L'aspect des façades n'a pas énormément changé depuis :

Ce qui m'a encore plus étonné c'est qu'on possède des représentations de  "La Croix de Gastine" transférée au cimetière des Innocents dans la nuit du 19 au 20 décembre 1571. En effet, en 1787, Claude-Louis Bernier -juste avant la destruction du cimetière- fit un relevé des monuments notables qui s'y trouvaient et il réalisa cette très belle gravure:

Un autre de ses dessins montre l'emplacement de cette croix près de l'église des Innocents en cours de destruction :

Cette croix de Gastine était visible sur le plan Turgot des années 1730 :

Ce qui permet de se rendre compte que la translation opérée en décembre 1571 depuis son emplacement initial en 1569 était de très faible distance :

J'espère avoir montré l'importance de ces deux "faits divers" de 1569 (l'exécution de Philippe Gastine, de son frère et de son beau-frère le 30 juin 1569 ainsi que la destruction de sa maison) et de 1571 (les émeutes provoquées par le déplacement de la "Croix de Gastine") et on peut s'étonner qu'aucune plaque à l'angle des rues Saint-Denis et des Lombards ne rappelle aux passants cette triste histoire qui montre combien les passions populaires peuvent être terribles.

Voici une proposition de texte pour la plaque :

"Ici se dressait la "Maison aux Cinq Croix blanches" propriété dans les années 1560 de Philippe Gastine, riche marchand drapier.
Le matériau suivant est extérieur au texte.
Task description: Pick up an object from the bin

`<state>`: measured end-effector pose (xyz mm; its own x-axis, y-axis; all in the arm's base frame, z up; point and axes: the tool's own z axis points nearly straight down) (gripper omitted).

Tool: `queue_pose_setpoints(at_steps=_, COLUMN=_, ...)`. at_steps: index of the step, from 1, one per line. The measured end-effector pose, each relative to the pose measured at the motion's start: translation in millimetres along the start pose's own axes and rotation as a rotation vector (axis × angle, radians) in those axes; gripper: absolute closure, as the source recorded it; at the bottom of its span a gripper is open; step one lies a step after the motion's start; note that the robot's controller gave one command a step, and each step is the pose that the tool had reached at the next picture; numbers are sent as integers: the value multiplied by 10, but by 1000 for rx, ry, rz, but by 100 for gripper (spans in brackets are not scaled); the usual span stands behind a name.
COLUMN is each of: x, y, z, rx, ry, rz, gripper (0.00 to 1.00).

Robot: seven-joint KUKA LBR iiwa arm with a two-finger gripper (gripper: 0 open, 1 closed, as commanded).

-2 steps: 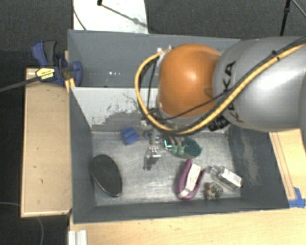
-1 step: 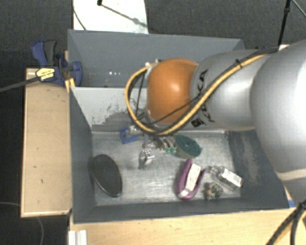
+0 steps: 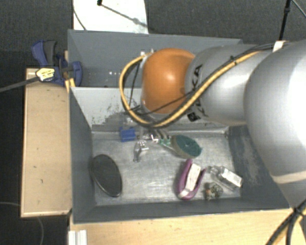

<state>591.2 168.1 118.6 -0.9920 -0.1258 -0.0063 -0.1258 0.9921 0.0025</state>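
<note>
My gripper (image 3: 141, 148) hangs low over the back middle of the bin, under the orange wrist cover. A small blue block (image 3: 127, 135) lies just to its left against the back wall. A green round disc-shaped thing (image 3: 186, 146) lies just to its right on the bin floor. A black oval pad (image 3: 105, 174) rests at the front left, well apart from the gripper.
A purple and white object (image 3: 189, 179) lies at the front right of the floor. Beside it are a small clear and white piece (image 3: 225, 176) and some tiny dark bits (image 3: 212, 190). The arm covers the bin's right side.
</note>
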Motion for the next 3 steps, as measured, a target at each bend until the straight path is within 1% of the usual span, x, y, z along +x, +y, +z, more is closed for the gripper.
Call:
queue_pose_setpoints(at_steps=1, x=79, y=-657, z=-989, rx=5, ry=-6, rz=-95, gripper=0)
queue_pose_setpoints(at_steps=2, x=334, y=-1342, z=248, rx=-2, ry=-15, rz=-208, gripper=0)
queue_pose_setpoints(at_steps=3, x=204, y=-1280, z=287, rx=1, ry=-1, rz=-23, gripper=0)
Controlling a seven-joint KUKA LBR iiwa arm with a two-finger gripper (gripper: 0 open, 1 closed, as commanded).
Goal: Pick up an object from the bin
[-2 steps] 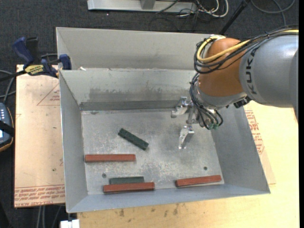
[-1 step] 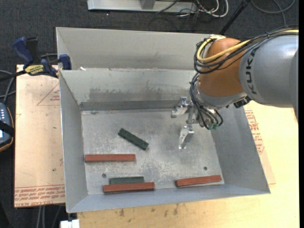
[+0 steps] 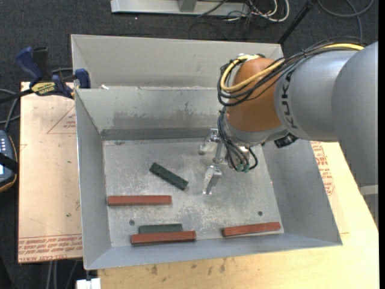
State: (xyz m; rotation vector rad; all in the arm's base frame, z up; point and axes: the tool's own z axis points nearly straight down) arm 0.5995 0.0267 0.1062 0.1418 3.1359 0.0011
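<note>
Grey metal bin [image 3: 90,161] holds a few flat bars. The gripper [image 3: 209,182] hangs low near the middle, just right of a tilted dark green bar [image 3: 168,176] and apart from it; whether it is released or clenched I cannot tell. A reddish bar [image 3: 139,200] lies further left.

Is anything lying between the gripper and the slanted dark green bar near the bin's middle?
Nothing visible. Only bare bin floor lies between the gripper and the dark green bar.
</note>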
Accusé d'y avoir tenu clandestinement un culte protestant avec son frère Rodolphe et son beau-frère Nicolas Croquet, ils furent condamnés à mort par le Parlement de Paris et pendus en place de grève le 30 juin 1569 et la maison fut détruite. A son emplacement, une croix fut érigée pour rappeler ce qui était considéré comme un crime. La décision, en 1571, de transférer "la croix de Gastine" au cimetière des Innocents situé à quelques centaines de mètres de là par la volonté du roi Charles IX provoqua des émeutes populaires attisées par les prédicateurs catholiques et ne put se faire qu'en pleine nuit sous la protection de troupes dans la nuit du 19 au 20 décembre 1571 et provoqua le lendemain une vague de pillage contre les Protestants. Un climat de haine qui a conduit moins d'un an plus tard au massacre de la Saint-Barthélémy".